Collected data
────────────────

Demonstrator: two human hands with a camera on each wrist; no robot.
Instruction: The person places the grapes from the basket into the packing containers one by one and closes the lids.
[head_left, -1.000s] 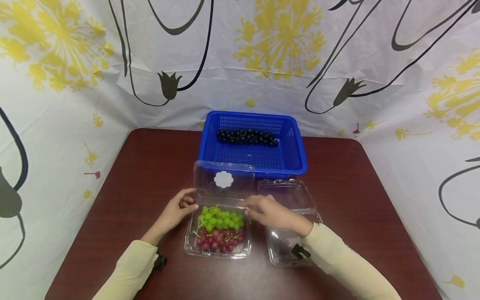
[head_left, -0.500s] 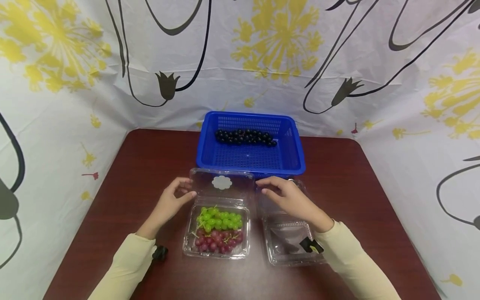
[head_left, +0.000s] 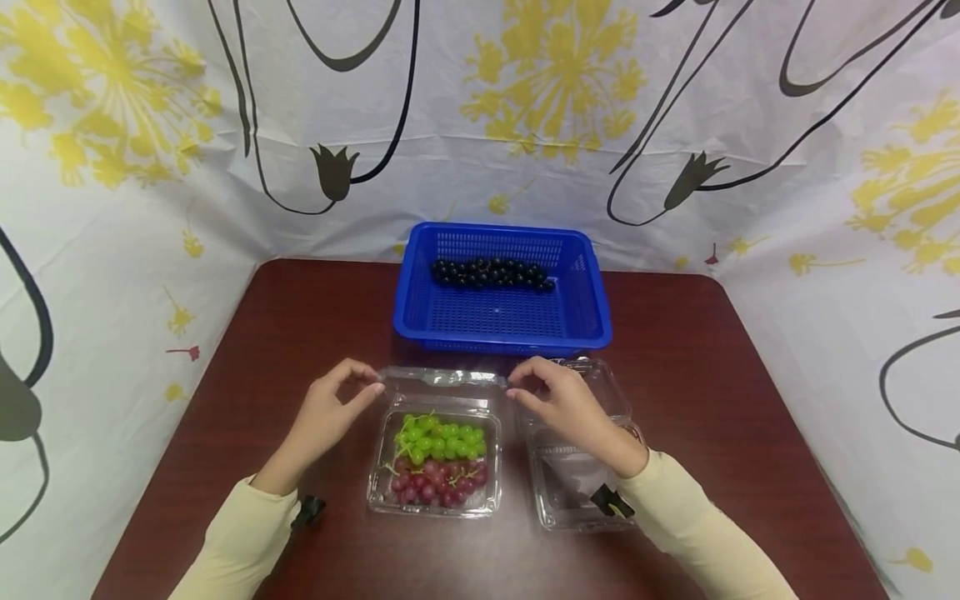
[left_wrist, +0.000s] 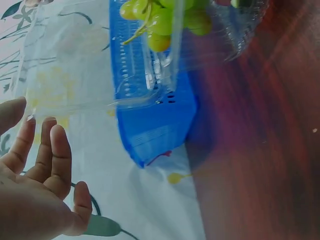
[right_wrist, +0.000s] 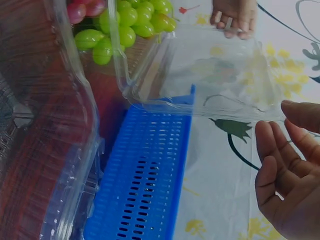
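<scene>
Two hands, the left hand (head_left: 324, 414) and the right hand (head_left: 567, 403), were pinching the clear lid (head_left: 442, 379) at its corners. The lid had been tipped back flat behind the grapes (head_left: 438, 454), so the box (head_left: 435, 500) was left wide open.

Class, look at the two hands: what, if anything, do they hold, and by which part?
Both hold the clear lid of the grape box: the left hand at its left corner, the right hand at its right corner, each with a fingertip grip.
</scene>
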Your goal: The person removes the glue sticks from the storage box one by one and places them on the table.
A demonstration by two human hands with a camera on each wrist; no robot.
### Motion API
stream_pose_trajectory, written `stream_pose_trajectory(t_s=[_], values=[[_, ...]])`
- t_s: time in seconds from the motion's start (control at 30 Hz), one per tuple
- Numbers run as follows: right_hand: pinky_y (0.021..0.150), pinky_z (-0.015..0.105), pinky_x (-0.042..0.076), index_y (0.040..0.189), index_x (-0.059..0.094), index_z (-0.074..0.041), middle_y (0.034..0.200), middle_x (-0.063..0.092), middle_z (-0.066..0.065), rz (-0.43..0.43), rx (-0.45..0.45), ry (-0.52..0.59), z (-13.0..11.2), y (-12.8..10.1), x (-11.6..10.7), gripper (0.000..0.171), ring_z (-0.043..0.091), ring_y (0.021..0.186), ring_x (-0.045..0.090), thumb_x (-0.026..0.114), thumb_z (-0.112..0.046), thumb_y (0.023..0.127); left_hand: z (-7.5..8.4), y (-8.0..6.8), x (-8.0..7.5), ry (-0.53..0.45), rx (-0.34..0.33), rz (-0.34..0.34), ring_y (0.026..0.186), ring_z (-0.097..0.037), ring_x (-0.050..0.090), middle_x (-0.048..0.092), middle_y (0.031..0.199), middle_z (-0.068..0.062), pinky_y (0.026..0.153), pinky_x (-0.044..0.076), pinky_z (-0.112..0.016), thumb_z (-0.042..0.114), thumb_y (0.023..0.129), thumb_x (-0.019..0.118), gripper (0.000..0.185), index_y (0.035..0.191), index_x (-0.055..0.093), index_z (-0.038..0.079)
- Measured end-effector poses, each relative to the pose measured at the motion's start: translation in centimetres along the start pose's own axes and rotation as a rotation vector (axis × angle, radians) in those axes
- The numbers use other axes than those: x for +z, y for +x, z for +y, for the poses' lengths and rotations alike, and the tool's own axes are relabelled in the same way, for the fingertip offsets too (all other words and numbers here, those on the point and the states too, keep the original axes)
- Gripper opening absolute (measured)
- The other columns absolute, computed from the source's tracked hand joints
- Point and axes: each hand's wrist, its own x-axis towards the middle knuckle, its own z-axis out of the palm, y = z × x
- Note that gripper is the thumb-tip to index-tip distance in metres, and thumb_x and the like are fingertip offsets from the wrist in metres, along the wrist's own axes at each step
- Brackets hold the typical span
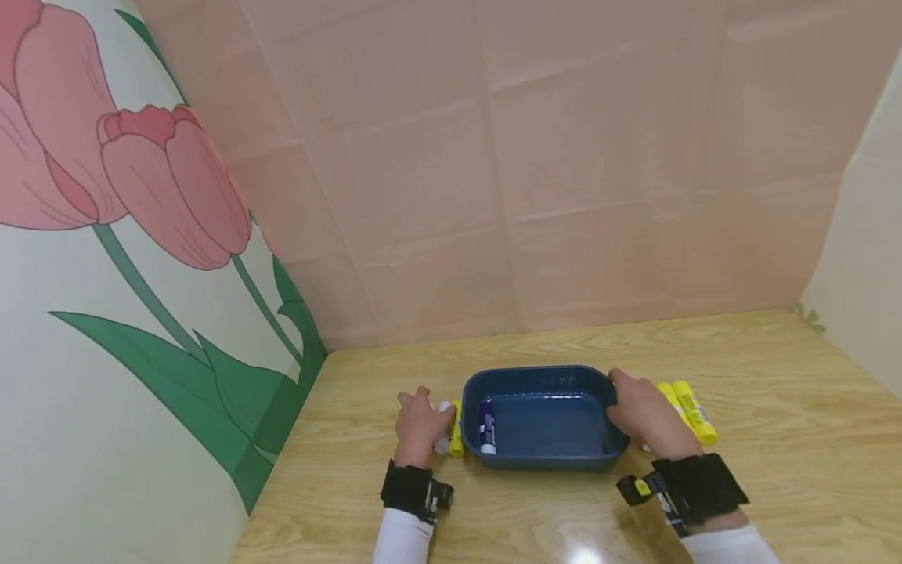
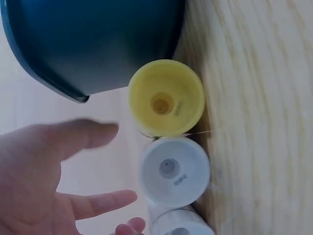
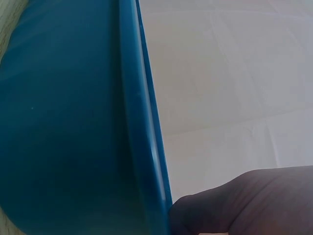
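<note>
- Head view: your right hand (image 1: 643,415) grips the right rim of the dark blue rounded plastic tub (image 1: 543,381), which sits on the pale wooden table (image 1: 775,407) at the middle, near you.
- Head view: a blue-and-white glue stick (image 1: 486,427) lies inside the tub along its left wall.
- Head view: your left hand (image 1: 419,423) rests on the table just left of the tub, fingers relaxed and clasping nothing, right beside a yellow glue stick (image 1: 456,429) and a white glue stick (image 1: 443,427) that lie between the hand and the tub.
- Head view: two more yellow glue sticks (image 1: 694,411) lie side by side on the table just right of your right hand.
- Head view: a pink papered backdrop (image 1: 535,157) stands at the far edge, and a panel painted with pink tulips (image 1: 127,235) closes off the left side.
- Left wrist view: you see the yellow glue stick (image 2: 165,98) end-on, touching the tub's outer wall (image 2: 93,44), with the white glue stick (image 2: 173,171) touching it on the other side and another white end partly visible below. Your left hand (image 2: 44,181) hangs open beside them, fingers spread and not plainly touching either stick.
- Right wrist view: the tub's rim (image 3: 142,122) fills the left of the picture, and part of your right hand (image 3: 244,203) presses against that rim at the bottom edge.
</note>
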Motion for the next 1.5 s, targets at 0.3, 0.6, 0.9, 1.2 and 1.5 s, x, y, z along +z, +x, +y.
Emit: stream_pose_trajectory(t_s=[0.3, 0.6, 0.9, 1.2, 1.5], values=[[0.047, 0.029, 0.051, 0.146, 0.028, 0.013, 0.123, 0.047, 0.044, 0.005, -0.013, 0.001, 0.0, -0.1, -0.1, 0.063, 0.026, 0.066, 0.061, 0.056, -0.001, 0.091, 1.6, -0.2, -0.8, 0.022, 0.127, 0.063, 0.093, -0.026, 0.061, 0.06, 0.112, -0.015, 0.077, 0.053, -0.045, 0.033, 0.095, 0.064, 0.044, 0.128, 0.06, 0.005], [0.048, 0.029, 0.051, 0.147, 0.026, 0.013, 0.124, 0.046, 0.045, -0.002, -0.004, 0.003, 0.1, -0.2, -0.1, 0.065, 0.025, 0.065, 0.061, 0.056, -0.001, 0.091, 5.2, -2.8, -0.3, 0.075, 0.278, 0.049, 0.084, -0.021, 0.063, 0.063, 0.1, -0.009, 0.068, 0.053, -0.038, 0.03, 0.091, 0.071, 0.035, 0.117, 0.068, 0.006], [0.048, 0.029, 0.051, 0.146, 0.028, 0.014, 0.124, 0.047, 0.045, 0.007, -0.005, 0.001, 0.0, -0.3, -0.1, 0.063, 0.027, 0.069, 0.061, 0.056, 0.0, 0.091, 7.2, -4.6, 2.5, 0.202, 0.376, 0.019, 0.084, -0.023, 0.065, 0.064, 0.105, -0.013, 0.066, 0.054, -0.038, 0.026, 0.093, 0.069, 0.032, 0.115, 0.069, 0.003], [0.047, 0.029, 0.051, 0.146, 0.029, 0.014, 0.124, 0.047, 0.045, 0.024, -0.023, -0.024, -0.3, -0.3, -0.1, 0.063, 0.026, 0.067, 0.061, 0.056, -0.001, 0.091, 8.0, -4.9, 4.0, 0.317, 0.328, 0.06, 0.066, -0.022, 0.06, 0.059, 0.096, -0.015, 0.055, 0.052, -0.037, 0.018, 0.094, 0.067, 0.021, 0.101, 0.067, -0.001], [0.047, 0.029, 0.05, 0.146, 0.029, 0.014, 0.123, 0.047, 0.045, 0.023, -0.021, -0.019, -0.3, -0.5, 0.0, 0.062, 0.025, 0.064, 0.061, 0.056, -0.001, 0.091, 8.1, -4.5, 6.0, 0.492, 0.264, 0.062, 0.058, -0.019, 0.061, 0.058, 0.1, -0.015, 0.049, 0.052, -0.034, 0.015, 0.087, 0.073, 0.02, 0.098, 0.069, -0.001]])
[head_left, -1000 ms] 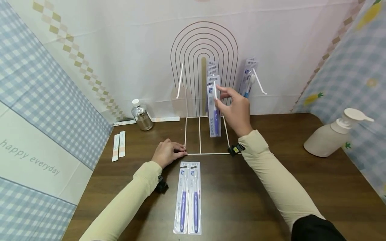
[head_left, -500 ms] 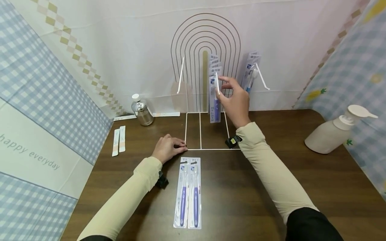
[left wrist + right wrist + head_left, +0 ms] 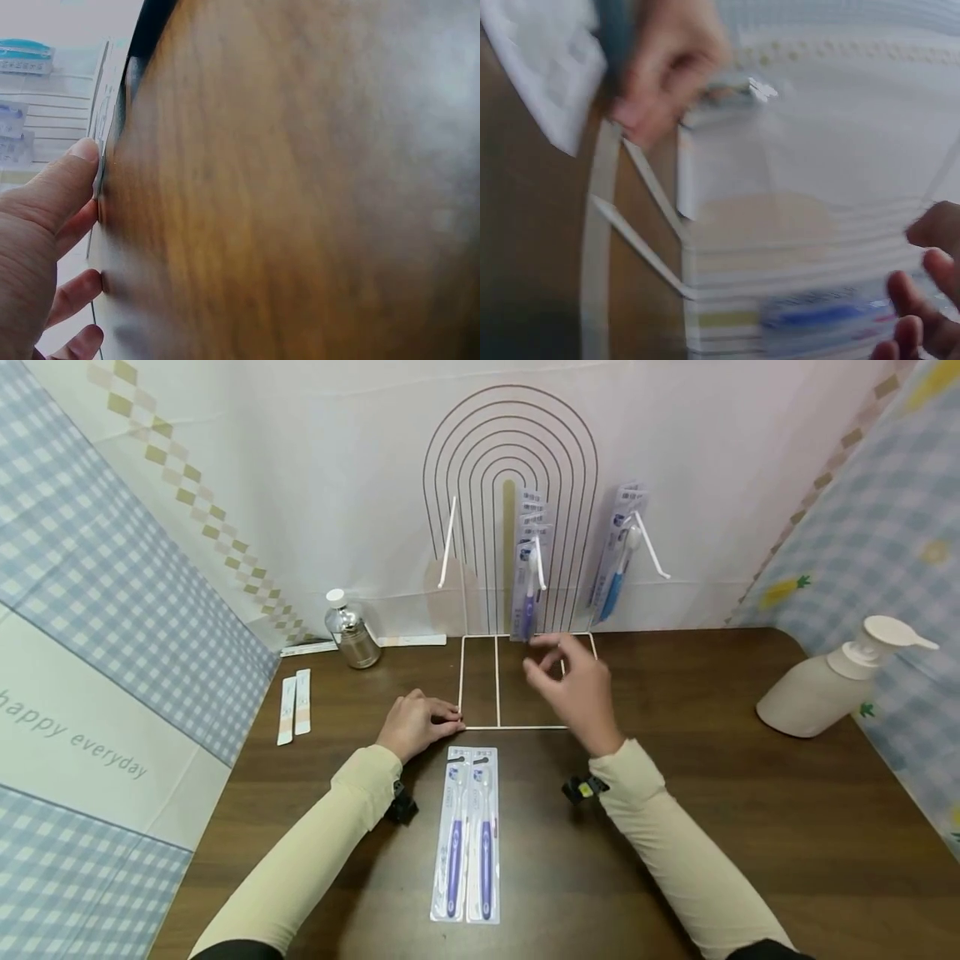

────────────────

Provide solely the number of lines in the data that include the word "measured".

2